### Try it
In the listing that follows, how many lines include the word "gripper"? Only the number is wanted.

### Provided material
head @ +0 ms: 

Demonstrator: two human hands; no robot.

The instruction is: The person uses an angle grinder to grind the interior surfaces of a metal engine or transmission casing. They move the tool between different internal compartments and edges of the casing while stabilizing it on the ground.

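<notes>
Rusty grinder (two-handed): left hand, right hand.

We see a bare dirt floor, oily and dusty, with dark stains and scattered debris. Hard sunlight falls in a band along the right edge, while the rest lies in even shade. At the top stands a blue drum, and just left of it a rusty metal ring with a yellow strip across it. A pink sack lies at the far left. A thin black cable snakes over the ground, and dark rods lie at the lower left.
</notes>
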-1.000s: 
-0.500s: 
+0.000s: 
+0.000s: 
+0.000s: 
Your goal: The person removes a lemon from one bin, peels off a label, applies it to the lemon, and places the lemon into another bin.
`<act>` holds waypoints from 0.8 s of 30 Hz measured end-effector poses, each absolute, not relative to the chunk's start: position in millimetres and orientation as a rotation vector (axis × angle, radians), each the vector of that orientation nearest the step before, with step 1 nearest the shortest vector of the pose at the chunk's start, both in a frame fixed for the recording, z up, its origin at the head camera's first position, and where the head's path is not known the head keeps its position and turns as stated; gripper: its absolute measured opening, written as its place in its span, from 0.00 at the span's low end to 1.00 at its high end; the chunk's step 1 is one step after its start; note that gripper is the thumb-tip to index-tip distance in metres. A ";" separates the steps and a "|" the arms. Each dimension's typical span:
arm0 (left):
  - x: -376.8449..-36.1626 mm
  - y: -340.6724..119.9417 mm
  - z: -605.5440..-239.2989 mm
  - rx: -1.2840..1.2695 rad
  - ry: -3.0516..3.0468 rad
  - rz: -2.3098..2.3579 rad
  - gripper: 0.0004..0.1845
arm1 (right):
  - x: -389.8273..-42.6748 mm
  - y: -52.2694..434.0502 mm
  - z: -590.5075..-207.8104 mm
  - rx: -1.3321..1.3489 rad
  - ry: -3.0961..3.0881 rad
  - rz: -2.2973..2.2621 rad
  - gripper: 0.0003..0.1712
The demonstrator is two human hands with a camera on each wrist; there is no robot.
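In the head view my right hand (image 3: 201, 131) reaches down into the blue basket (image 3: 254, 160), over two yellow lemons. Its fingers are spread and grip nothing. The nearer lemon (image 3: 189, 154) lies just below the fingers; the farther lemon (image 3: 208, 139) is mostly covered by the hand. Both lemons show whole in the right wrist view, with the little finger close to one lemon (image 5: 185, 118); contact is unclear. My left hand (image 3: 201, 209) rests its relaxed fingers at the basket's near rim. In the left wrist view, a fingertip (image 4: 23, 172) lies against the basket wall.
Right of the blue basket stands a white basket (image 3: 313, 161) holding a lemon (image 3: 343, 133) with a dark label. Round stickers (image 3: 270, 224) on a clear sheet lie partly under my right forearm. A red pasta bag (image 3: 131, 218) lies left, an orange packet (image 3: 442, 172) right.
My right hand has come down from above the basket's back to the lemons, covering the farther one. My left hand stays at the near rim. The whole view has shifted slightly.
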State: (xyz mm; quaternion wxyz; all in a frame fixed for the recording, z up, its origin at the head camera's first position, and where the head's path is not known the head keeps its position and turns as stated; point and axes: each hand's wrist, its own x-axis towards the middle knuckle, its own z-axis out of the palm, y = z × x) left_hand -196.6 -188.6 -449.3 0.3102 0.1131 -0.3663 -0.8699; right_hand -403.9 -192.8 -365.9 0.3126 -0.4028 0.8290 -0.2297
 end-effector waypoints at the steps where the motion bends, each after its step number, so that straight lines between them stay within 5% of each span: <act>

### Solved problem
3